New Prediction Model Provides Insight on Bees
January 24, 2018
According to a 2015-16 U.S. Agriculture Department-funded survey, beekeepers in the United States lost a recorded 44 percent of their honeybee colonies, with many placing the blame on the phenomenon known as colony collapse disorder (CCD), itself likely caused by other factors—pesticides, habitat loss, pathogens, parasites, or malnutrition. CCD, which results when almost all of a hive’s worker bees suddenly disappear, threatens agriculture on global levels, but a new paper, published in the past few weeks by Proceedings of the National Academy of Sciences, may offer some insights into the strange enigma.
This paper details a new method for predicting “tipping points,” or moments when sudden change takes place in complex network systems. The researchers, hailing from universities in the U.K., the U.S., and China, used 59 plant-pollinator interaction networks from various continents and climate zones as model systems, and they formed two-dimensional models to accurately predict when tipping points occur in every network system. Tipping points in plant-pollinator networks are when the pollinating populations (plants and bees) decrease zero.
The networked systems vary from climates and ecosystems to social, infrastructure, and economic systems. A tipping point, or "phase change," occurs when a system’s components start interacting differently, manifesting as sudden shifts in systemwide behavior. Examples of a tipping point include when water reaches its boiling temperature or when substances melt from solid to liquid forms.
“A tipping point is the critical value of a certain parameter, such as the number of removed bee species or the death rate of the bee species, at which the populations of all bee and plant species decrease abruptly to near zero values," says Ying Cheng Lai, the study’s lead author and an Arizona State University professor of energy, electrical, and computer engineering. "The simultaneous collapse of all bee and plant populations occurs because they are mutually connected and interact with each other in a highly non-linear fashion."
When tipping points are projected, control strategies may be created to either delay or prevent them from happening. "For example, we can focus on a particular bee species and protect its abundance by introducing more bees to maintain the population at a steady level," Lai said. "Or we can make policies to eliminate the use of certain pesticides that are harmful for this species of bees."

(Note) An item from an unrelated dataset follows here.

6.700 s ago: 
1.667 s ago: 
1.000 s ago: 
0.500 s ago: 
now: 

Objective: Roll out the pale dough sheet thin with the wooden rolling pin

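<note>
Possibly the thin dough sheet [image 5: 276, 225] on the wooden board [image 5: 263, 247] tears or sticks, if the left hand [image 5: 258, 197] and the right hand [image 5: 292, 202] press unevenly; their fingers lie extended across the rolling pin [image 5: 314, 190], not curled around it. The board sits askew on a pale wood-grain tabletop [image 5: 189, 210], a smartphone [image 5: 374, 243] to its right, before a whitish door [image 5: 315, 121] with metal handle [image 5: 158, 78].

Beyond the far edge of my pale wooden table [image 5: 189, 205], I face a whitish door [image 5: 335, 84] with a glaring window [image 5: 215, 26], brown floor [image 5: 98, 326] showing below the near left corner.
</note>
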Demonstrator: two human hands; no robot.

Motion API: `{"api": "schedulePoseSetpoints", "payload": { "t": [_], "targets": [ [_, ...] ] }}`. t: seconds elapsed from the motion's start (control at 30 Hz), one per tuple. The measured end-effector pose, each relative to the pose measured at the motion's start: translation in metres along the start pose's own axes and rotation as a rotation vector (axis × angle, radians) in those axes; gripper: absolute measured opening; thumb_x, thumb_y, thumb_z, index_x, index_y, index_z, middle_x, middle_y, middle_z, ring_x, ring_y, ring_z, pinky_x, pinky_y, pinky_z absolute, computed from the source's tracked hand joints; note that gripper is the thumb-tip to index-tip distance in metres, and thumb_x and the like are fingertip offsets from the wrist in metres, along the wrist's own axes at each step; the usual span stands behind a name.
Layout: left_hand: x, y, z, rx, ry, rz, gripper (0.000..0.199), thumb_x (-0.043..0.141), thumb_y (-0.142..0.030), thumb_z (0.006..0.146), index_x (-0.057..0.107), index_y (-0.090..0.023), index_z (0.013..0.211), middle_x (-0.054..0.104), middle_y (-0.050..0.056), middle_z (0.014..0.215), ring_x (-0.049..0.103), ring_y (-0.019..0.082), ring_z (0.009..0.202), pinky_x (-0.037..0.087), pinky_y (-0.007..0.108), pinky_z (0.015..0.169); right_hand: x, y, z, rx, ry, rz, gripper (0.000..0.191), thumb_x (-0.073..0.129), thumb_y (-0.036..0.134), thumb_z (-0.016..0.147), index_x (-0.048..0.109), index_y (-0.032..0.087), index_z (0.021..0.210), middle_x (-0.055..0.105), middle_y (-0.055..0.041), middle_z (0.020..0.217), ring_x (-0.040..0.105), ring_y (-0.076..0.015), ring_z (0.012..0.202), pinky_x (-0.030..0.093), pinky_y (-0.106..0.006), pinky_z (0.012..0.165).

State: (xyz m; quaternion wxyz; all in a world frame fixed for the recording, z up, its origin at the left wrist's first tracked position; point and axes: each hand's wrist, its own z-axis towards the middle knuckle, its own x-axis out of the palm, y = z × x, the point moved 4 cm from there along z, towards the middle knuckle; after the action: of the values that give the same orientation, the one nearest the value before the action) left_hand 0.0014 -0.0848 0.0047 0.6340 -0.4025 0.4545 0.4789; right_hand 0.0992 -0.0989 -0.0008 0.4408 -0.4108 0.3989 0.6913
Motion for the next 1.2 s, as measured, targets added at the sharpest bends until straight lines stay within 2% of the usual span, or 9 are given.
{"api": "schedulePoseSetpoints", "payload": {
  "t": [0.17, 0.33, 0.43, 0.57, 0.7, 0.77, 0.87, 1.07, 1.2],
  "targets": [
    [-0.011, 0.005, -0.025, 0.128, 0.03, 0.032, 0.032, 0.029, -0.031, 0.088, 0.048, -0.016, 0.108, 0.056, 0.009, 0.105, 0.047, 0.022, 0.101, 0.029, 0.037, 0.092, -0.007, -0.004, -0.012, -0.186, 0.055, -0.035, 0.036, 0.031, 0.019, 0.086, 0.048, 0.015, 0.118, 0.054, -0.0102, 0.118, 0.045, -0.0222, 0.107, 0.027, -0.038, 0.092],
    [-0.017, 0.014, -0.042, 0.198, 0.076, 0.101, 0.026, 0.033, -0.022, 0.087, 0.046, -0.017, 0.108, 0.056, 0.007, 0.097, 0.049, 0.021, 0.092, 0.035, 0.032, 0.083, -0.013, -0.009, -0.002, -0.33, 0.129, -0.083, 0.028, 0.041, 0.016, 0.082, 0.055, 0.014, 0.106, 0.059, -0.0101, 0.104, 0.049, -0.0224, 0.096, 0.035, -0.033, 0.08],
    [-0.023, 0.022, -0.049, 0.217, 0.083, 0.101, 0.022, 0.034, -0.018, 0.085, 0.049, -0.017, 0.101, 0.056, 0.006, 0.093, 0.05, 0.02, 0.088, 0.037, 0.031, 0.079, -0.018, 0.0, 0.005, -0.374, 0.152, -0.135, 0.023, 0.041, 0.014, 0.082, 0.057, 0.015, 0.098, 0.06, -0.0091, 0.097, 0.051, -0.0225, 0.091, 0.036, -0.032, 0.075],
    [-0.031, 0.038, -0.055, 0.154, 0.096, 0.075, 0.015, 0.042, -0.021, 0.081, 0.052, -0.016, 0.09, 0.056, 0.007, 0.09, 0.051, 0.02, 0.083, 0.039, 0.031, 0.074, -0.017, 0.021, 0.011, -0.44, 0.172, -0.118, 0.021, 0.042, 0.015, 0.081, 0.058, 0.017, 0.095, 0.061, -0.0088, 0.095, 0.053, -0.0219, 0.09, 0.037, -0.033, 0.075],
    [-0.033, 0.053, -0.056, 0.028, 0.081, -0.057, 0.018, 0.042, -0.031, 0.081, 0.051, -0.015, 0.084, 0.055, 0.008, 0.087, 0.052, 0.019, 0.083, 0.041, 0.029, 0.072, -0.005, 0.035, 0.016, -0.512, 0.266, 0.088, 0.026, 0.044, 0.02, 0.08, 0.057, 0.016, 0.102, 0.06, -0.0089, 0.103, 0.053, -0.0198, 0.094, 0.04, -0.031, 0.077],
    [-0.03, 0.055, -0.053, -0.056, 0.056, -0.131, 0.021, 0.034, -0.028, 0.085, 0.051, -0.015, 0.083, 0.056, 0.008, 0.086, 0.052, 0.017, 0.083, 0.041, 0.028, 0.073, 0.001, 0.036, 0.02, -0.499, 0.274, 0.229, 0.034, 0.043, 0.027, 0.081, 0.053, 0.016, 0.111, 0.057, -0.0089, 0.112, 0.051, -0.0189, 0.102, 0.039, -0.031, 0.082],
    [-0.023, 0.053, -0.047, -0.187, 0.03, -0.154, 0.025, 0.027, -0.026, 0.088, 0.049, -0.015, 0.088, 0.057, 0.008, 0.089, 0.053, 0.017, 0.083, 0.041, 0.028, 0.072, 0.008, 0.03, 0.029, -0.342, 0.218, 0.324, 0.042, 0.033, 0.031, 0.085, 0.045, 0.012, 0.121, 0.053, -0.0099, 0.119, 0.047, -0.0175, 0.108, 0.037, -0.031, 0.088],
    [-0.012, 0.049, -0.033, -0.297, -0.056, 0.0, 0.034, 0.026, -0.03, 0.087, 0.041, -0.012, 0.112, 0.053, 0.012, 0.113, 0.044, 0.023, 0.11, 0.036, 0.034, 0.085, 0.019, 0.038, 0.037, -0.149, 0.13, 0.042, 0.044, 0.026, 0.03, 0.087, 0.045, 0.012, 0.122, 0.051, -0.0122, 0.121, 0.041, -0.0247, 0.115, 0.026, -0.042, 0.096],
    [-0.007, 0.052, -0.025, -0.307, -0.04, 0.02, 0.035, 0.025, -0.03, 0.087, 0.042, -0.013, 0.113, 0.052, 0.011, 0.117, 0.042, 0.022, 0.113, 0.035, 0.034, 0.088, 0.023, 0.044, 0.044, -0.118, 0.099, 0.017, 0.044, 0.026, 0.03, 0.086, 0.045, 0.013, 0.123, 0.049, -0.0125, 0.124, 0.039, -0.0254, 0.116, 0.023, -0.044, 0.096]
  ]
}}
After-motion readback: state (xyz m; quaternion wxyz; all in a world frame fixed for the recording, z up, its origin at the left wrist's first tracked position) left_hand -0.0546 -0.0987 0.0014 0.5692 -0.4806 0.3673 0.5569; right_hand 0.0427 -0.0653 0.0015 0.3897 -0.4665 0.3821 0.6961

The model produced in this study can act as a standard for predicting and understanding the dynamics of tipping points when safeguarding pollinators. "The occurrence of a tipping point is of grave concern as it may lead to a sudden and total collapse of the system," Lai said. "To predict the tipping point and understand the responsible dynamical processes are essential to formulating effective control strategies to delay or even prevent it from occurring. This will be of significant value to protecting and sustaining complex systems that are of critical importance to the modern society and human lives."